JL Audio f110 Measurements & Analysis
I moved the f110s outdoors to conduct some 1 meter groundplane measurements. I tested extension vs SPL by varying the input drive until I heard any audible distortion emanating from the sub.
Fathom f110 (left graph); Axiom EP400 (right graph)
1 meter Groundplane measurement (no smoothing)
The output was very clean for the “low2”, “mid2” and “high2” traces with a slight hint of audible woofer strain below 30Hz for the “high2” trace. I didn’t detect any cabinet noise or leaks during my testing. I bumped the input level up a bit more for the “max” trace to see how much usable output I could achieve and found the f110 remained very clean until it swept below 30Hz. At that point the woofer was simply trying to play beyond its excursion limits. -3dB point appeared to be around 25Hz with a fairly steep (but expected for a sealed design) roll off of about 25dB per octave below that. Many DSP controlled subs tend to inject a brickwall filter right below the -3dB point such as the Axiom EP400. While this is certainly a valid design approach, especially for small drivers, I prefer the more gradual roll off that JL Audio employed on their f110. In my opinion it’s important to not simply discard low frequency bass info as a natural roll off below the -3dB point tends to improve tactile response. Inserting a brickwall HPF can result in negative temporal consequences of the signal in the range where our hearing is most sensitive to phase.

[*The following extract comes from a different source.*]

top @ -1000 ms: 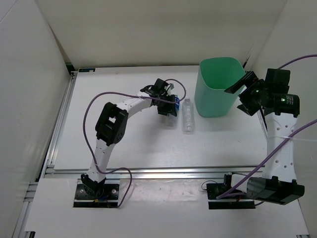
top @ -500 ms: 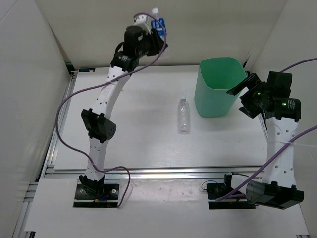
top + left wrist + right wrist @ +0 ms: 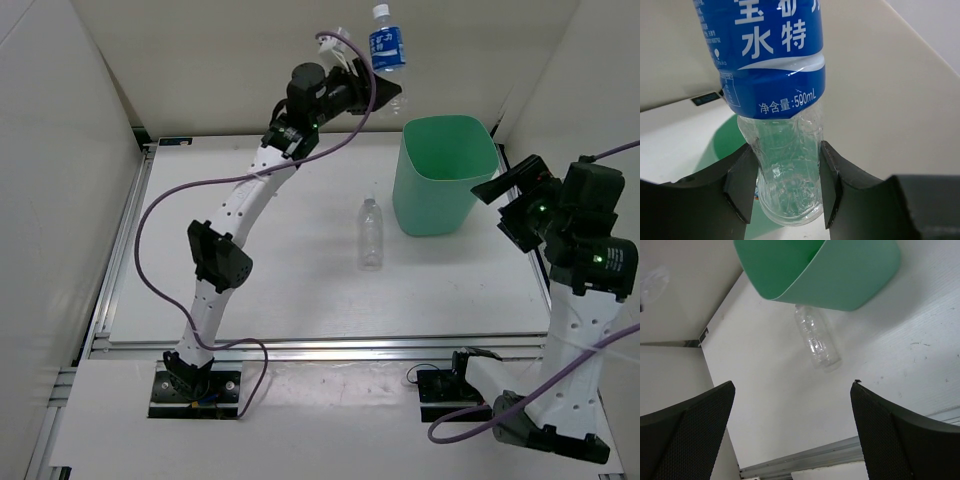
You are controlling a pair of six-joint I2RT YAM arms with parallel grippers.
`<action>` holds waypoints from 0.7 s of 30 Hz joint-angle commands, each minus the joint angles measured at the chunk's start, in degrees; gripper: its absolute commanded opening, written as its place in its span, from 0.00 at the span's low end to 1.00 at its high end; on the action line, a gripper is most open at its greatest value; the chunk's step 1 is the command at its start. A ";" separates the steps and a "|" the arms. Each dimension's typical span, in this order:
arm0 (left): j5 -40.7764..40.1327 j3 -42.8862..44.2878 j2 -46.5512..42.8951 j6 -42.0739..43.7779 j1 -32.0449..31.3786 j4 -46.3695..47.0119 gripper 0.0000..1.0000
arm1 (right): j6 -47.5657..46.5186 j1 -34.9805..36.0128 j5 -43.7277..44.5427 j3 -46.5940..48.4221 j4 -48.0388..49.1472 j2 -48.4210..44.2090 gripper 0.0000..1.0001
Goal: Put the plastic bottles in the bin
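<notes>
Blue-labelled bottle [image 3: 388, 45]: held well above the table [image 3: 250, 290] at the far side, white cap uppermost, just left of and beyond the bin [image 3: 430, 195] in the top view. It is not inside the bin. Left gripper [image 3: 385, 93]: pinched on this bottle's clear lower body below the label, 1 finger [image 3: 742, 185] on each side. The bin's green shows beneath the bottle in the left wrist view. Plain clear bottle [image 3: 371, 232]: lying on its side on the table, just left of the bin's base, apart from both grippers. The bin stands upright at the far right of the table. Right gripper [image 3: 508, 205]: fingers spread wide, holding nothing, hanging just right of the bin. 2 bottles in view.
</notes>
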 commanded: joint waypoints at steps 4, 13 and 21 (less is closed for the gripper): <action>0.50 -0.95 0.38 -4.47 -3.48 10.91 0.36 | -2.76 -0.21 -0.36 8.61 -6.40 -1.79 1.00; -3.19 -0.69 5.75 -5.44 -8.93 14.52 0.38 | -7.32 -0.21 0.78 18.64 -15.20 -2.93 1.00; -3.28 -1.30 8.39 -3.78 -10.51 13.38 0.94 | -8.64 -0.21 3.07 20.32 -16.26 -3.02 1.00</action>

For comparative purposes, I pulled some measurements under the same test conditions for my Axiom EP400s. As you can see in the graphs, the f110 has considerably more output than the Axiom EP400 (+6dB more below 30Hz and between 10-14dB in the 40-80Hz range), but the EP400 exhibits flatter response above 30Hz than the f110 all the way out to 120Hz. Considering that the f110 has a bigger driver (10” vs 8”), larger enclosure, and is nearly double the price, it indicates that the EP400 is quite a potent little subwoofer.

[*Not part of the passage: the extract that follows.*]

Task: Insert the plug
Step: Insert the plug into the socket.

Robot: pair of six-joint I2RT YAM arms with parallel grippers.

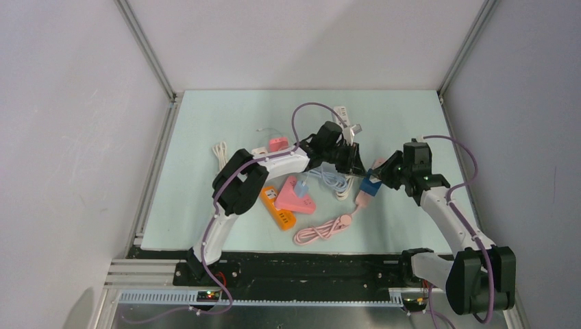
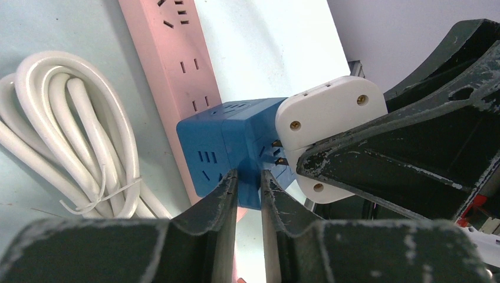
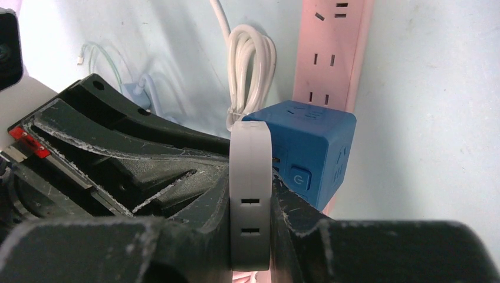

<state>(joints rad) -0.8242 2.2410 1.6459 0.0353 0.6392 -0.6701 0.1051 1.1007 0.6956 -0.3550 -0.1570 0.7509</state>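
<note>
A blue cube socket [image 1: 371, 185] [image 2: 230, 147] [image 3: 312, 141] sits over a pink power strip [image 2: 183, 59] [image 3: 330, 47]. My right gripper [image 3: 250, 180] [image 1: 384, 176] is shut on a flat white plug [image 3: 250, 194] [image 2: 330, 112]. The plug's face is against the cube's side. Brass prongs still show in the small gap between them. My left gripper [image 2: 250, 174] [image 1: 355, 166] is at the cube's lower corner. Its jaws stand a narrow gap apart, and the cube's blue edge shows in that gap.
A coiled white cable [image 2: 71, 135] [image 3: 250, 65] lies just left of the cube. Further left lie a pink triangular socket [image 1: 296, 195] and an orange strip [image 1: 277, 208]. A pink cord [image 1: 322, 229] lies near the front, and a white power strip [image 1: 342, 113] at the back.
</note>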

I found it a bit puzzling that the f110 exhibited around -5dB of rolloff at 100Hz despite I had the LPF on the subwoofer disabled. This was especially vexing since the f112 measured flat to 100Hz in our testing which utilizes a larger driver. This measurement anomaly seemed to contradict the JL Audio -3dB at 120Hz published specification. Above 80Hz the f110 exhibited an 18dB/octave rolloff. When I questioned JL Audio engineering on this they said it was deliberate as the sub simply sounds better and plays cleaner by introducing this roll off. Using a high mass driver (with a large, high inductive voice coil) like the W7 JL Audio employed here, its understandable why. I personally feel the part of the reason why some subwoofers tend to sound “faster” is related to its output above 80Hz and how it preserves the harmonic content of the bass frequencies. Because of this issue, I deducted ½ point from my final performance rating for this product. It is a good idea to experiment with the crossover in your A/V receiver / processor by setting it higher than 80Hz and/or possibly defeating it, especially when placing two f110s as a stereo pair configuration near your front main channels like JL Audio recommends.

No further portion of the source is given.